> [DATA BELOW]
=== Begin Enclosure ===
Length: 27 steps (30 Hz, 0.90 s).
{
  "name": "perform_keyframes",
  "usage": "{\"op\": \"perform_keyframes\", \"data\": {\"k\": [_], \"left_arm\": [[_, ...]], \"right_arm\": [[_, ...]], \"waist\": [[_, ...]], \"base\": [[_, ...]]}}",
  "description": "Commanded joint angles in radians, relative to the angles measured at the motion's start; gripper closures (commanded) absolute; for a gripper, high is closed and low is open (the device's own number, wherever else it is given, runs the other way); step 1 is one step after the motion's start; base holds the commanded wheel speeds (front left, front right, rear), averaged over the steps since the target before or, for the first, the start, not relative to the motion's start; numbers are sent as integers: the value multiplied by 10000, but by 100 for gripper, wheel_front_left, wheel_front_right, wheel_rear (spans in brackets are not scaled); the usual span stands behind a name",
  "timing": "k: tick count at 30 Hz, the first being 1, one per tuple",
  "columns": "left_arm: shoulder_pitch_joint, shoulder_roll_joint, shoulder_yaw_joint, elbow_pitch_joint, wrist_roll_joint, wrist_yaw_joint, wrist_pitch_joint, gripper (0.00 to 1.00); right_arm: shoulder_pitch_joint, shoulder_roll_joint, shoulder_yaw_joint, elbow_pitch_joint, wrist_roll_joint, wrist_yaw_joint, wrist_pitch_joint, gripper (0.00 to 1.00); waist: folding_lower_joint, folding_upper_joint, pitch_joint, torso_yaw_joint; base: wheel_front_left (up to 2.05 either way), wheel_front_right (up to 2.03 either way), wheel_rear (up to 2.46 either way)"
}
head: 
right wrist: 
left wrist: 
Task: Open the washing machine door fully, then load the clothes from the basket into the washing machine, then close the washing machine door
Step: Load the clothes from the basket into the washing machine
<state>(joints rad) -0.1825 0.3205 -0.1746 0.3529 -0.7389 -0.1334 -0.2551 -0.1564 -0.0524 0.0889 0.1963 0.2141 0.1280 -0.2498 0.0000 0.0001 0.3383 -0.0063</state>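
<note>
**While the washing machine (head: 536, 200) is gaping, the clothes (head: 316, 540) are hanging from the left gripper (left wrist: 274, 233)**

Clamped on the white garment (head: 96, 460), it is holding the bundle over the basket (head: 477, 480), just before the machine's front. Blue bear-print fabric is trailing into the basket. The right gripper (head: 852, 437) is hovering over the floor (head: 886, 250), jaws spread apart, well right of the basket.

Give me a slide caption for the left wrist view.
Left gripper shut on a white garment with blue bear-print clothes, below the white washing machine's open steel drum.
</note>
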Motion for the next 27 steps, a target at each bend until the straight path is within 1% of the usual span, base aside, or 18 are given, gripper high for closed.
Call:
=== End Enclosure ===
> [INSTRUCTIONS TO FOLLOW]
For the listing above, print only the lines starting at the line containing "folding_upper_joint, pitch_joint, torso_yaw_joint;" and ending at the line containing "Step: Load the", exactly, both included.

> [RESPONSE TO THE TASK]
  "columns": "left_arm: shoulder_pitch_joint, shoulder_roll_joint, shoulder_yaw_joint, elbow_pitch_joint, wrist_roll_joint, wrist_yaw_joint, wrist_pitch_joint, gripper (0.00 to 1.00); right_arm: shoulder_pitch_joint, shoulder_roll_joint, shoulder_yaw_joint, elbow_pitch_joint, wrist_roll_joint, wrist_yaw_joint, wrist_pitch_joint, gripper (0.00 to 1.00); waist: folding_lower_joint, folding_upper_joint, pitch_joint, torso_yaw_joint; base: wheel_front_left (up to 2.05 either way), wheel_front_right (up to 2.03 either way), wheel_rear (up to 2.46 either way)"
}
head: 
right wrist: 
left wrist: 
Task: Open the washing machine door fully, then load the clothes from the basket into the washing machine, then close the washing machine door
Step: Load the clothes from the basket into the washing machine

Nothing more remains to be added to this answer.